INFOGRESIK – Nasib naas dialami seorang pelajar di Kabupaten Gresik bernama MRZ (16). Saat hendak mengisi bensin, tepatnya di depan Kantor BPJS Kesehatan Gresik, Jalan dr. Wahidin Sudirohusodo, Kecamatan Kebomas, ia justru dikeroyok sekelompok orang tak dikenal dan ponselnya dirampas.
Dari informasi yang dihimpun, kejadian pengeroyokan terhadap pelajar asal Banjarsari, Cerme ini terjadi pada Minggu (11/8/2024) sekitar pukul 3.40 WIB.
Awalnya, MRZ dan teman-temannya sedang mengecat jalan perumahan untuk Agustus-an. Usai mengecat, di rumah ada motor yang kehabisan bensin.
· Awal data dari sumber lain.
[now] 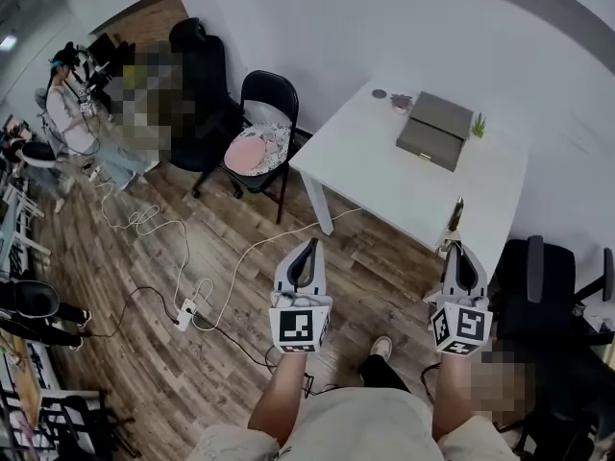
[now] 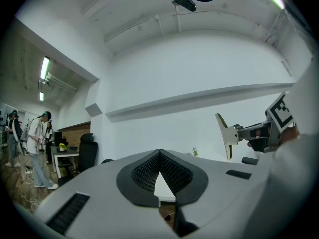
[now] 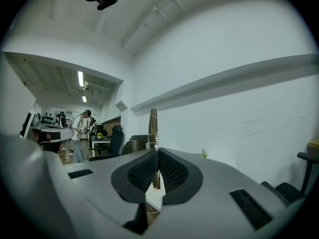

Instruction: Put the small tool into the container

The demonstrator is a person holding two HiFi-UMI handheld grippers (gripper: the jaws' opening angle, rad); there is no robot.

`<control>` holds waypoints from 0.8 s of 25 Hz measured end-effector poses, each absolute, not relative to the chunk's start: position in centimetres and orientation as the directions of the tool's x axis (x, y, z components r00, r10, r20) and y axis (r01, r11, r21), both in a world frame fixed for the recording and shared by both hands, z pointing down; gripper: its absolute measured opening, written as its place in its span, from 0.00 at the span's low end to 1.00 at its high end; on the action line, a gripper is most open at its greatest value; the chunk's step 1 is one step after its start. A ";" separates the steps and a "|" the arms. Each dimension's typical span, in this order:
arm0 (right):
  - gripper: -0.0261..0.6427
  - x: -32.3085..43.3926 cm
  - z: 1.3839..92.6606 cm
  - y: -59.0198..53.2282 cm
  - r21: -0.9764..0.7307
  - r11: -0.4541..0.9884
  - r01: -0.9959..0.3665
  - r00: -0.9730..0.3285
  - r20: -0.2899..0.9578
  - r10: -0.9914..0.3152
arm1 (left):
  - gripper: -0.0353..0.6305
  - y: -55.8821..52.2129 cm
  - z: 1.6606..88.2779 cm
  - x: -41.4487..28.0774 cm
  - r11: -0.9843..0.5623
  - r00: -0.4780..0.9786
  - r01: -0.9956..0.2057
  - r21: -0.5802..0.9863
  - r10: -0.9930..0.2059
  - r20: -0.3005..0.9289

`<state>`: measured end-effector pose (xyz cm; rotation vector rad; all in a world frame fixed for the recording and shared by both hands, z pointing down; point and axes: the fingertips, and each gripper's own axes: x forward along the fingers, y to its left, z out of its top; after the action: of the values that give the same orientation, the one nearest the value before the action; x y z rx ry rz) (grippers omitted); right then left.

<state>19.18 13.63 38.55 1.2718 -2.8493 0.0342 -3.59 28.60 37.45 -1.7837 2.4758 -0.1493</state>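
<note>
A closed grey container lies on the white table, ahead of both grippers and well beyond their tips. My right gripper is held level near the table's front edge, shut on the small tool, a thin flat metal piece that sticks up from the jaws. The right gripper view shows the tool edge-on, clamped between the pads of the right gripper. In the left gripper view it appears as a pale flat blade. My left gripper hovers over the floor left of the table, its tips together and empty.
A small potted plant and two small items sit on the table by the container. A black chair with a pink cushion stands left of the table. Cables and a power strip lie on the wood floor. Another black office chair is at right.
</note>
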 end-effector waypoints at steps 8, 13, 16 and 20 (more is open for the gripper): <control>0.06 21.8 38.3 7.5 -0.034 0.645 -0.763 -0.646 0.022 -0.763 | 0.06 21.7 36.4 -1.6 0.290 -0.291 -0.946 -0.146 -0.957 -0.018; 0.06 23.5 38.2 3.8 -0.045 0.631 -0.774 -0.633 0.015 -0.774 | 0.06 17.5 35.7 0.1 0.267 -0.266 -0.950 -0.161 -0.964 -0.029; 0.06 24.6 38.4 2.0 -0.053 0.626 -0.778 -0.627 0.014 -0.779 | 0.06 15.2 35.6 1.1 0.253 -0.251 -0.953 -0.168 -0.967 -0.031; 0.06 26.1 38.5 0.1 -0.063 0.609 -0.791 -0.611 0.011 -0.792 | 0.06 12.7 35.4 2.4 0.232 -0.230 -0.957 -0.174 -0.973 -0.034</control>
<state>26.10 0.10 38.55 1.3935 -2.8344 0.0973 2.41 12.72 35.45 -1.8588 2.3569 -0.1751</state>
MRZ meminta bantuan dua orang temannya KRO (15) dan DM (16) mendorong motornya ke SPBU sebelum tol Bunder.
Saat melintasi Terminal Bunder, MRZ dan kedua temannya berpapasan dengan sekelompok orang. Namun tak mereka hiraukan dan tetap melanjutkan ke SPBU Bunder. Sesampainya di depan Kantor BPJS Kesehatan Gresik, tiga pelajar itu dihentikan sekelompok orang tak dikenal dan langsung melakukan pengeroyokan.
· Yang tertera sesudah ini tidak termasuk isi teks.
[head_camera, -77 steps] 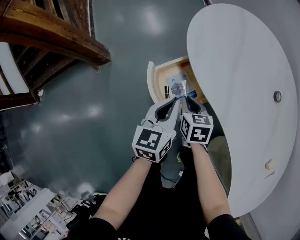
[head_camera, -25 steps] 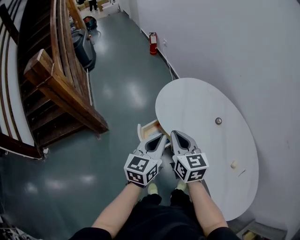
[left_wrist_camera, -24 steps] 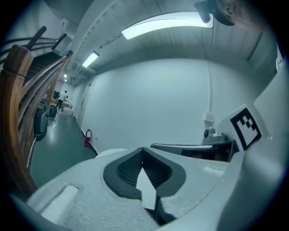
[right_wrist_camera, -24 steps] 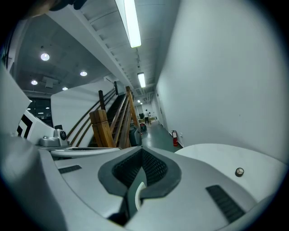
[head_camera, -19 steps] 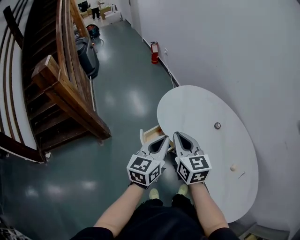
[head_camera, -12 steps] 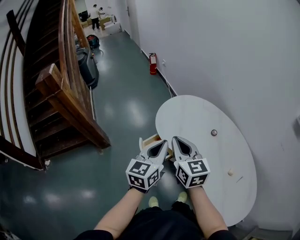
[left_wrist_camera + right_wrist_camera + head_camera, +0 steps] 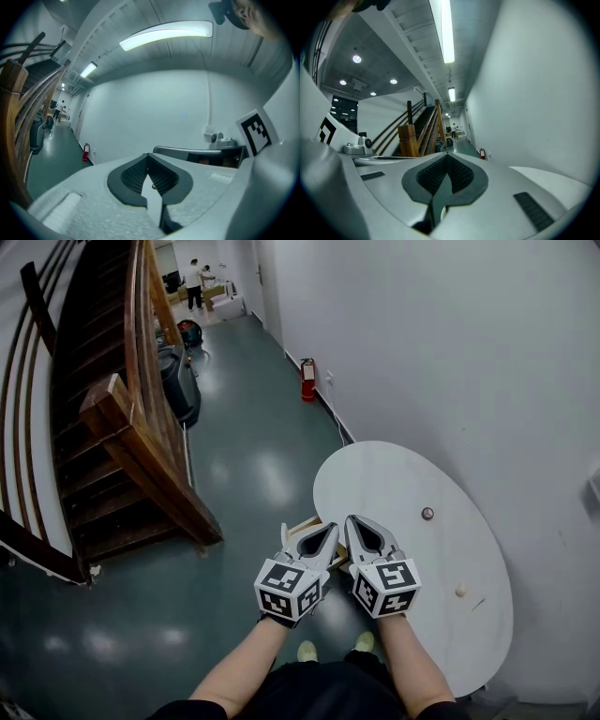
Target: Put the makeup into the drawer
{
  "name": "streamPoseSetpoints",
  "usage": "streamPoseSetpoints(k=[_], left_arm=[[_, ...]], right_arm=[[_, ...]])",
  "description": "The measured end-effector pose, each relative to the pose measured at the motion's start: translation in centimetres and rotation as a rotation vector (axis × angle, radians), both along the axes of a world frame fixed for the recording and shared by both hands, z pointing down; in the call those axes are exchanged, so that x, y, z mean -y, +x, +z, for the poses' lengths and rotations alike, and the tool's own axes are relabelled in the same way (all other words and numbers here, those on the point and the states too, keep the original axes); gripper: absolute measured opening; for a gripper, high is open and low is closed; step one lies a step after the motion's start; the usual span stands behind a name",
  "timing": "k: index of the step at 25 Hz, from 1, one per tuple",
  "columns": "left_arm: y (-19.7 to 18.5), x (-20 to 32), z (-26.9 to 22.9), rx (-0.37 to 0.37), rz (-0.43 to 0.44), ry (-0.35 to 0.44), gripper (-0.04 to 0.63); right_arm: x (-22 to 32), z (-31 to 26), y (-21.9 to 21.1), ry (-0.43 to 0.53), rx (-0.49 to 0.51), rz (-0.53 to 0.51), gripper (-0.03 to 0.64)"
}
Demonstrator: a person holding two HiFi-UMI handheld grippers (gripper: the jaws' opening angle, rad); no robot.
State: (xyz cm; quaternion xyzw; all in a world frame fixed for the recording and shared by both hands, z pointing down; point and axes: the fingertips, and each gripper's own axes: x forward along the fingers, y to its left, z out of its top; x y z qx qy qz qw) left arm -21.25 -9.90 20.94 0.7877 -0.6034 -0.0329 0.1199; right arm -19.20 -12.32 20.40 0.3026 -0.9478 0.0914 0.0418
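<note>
Both grippers are held side by side in front of me, pointing level. In the head view my left gripper (image 7: pixel 331 527) and my right gripper (image 7: pixel 351 519) hang above the near edge of the white oval table (image 7: pixel 441 549). Below them a corner of the open wooden drawer (image 7: pixel 298 527) shows at the table's left side. Most of the drawer is hidden behind the grippers, and no makeup is in sight. The left gripper (image 7: pixel 148 154) has its jaws together with nothing between them. The right gripper (image 7: pixel 446 153) is likewise shut and empty.
A wooden staircase (image 7: pixel 141 456) runs along the left. A red fire extinguisher (image 7: pixel 307 381) stands by the white wall. A small round fitting (image 7: pixel 427 513) and a small pale object (image 7: pixel 460 590) sit on the table. A person (image 7: pixel 194 282) stands far down the corridor.
Both grippers have risen away from the drawer, still shut. The head view has lifted, showing more corridor and less of the drawer.
</note>
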Motion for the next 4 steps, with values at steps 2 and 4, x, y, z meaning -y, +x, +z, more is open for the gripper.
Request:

“Adik saya kena bacok dan dipukuli. Sementara dua temannya bisa melarikan diri,” ungkap Ulfa, kakak dari MRZ kepada Infogresik, Rabu (14/8/2024).
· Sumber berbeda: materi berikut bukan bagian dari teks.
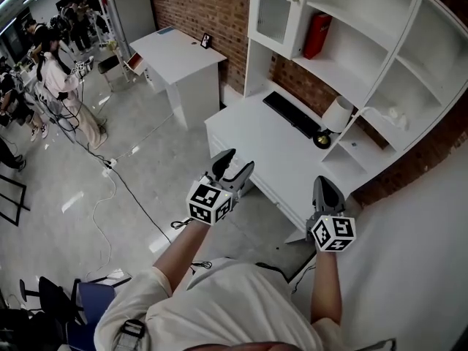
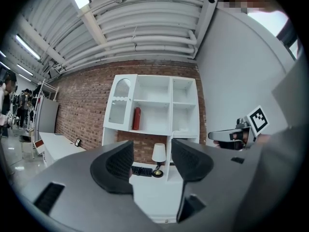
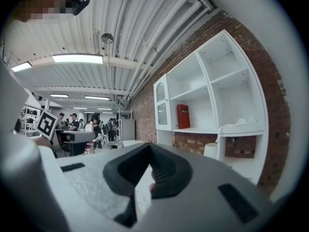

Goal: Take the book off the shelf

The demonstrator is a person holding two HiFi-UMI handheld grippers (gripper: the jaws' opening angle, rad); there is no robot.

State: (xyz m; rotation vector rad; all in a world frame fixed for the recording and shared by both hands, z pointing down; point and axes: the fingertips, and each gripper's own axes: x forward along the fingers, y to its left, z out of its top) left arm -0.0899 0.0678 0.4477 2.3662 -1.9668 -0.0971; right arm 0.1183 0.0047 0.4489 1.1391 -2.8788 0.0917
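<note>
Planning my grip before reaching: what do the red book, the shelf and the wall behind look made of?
Book: red cover, smooth-looking, likely coated board, since it stands stiffly on end.
Shelf: white painted or laminated board, probably wood-based, judging by its flat, even panels.
Wall: exposed reddish brick, rough, with visible mortar lines.

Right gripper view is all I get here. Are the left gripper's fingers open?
Observer: Yes. In its own view the left gripper has its fingers apart, nothing between them.
Operator: Anything on the desk?
Observer: A black keyboard lies on the desk.
Operator: Is the book touched yet?
Observer: No. In the head view the right gripper and the left hang short of the shelf, where the red book stands upright.
</note>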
Dia menambahkan, orang yang melakukan pengeroyokan semuanya memakai penutup wajah. Hanya terlihat matanya. “Awalnya yang mengeroyok 9 orang. Lalu pas adik saya sudah terluka datang lagi kawan-kawannya. Akhirnya adik saya lari meninggalkan sepeda motornya,” jelas Ulfa.
Ulfa melanjutkan, selain mendapat luka bacok dan luka di kepala, MRZ juga kehilangan ponsel merk OPPO A17 dan hoodie.
Keluarga korban sudah melakukan laporan ke Polsek Kebomas. Pihak kepolisian sudah menunjukkan rekaman CCTV-nya. “Kalau keluar malam, warga Gresik harap lebih berhati-hati,” tutup Ulfa.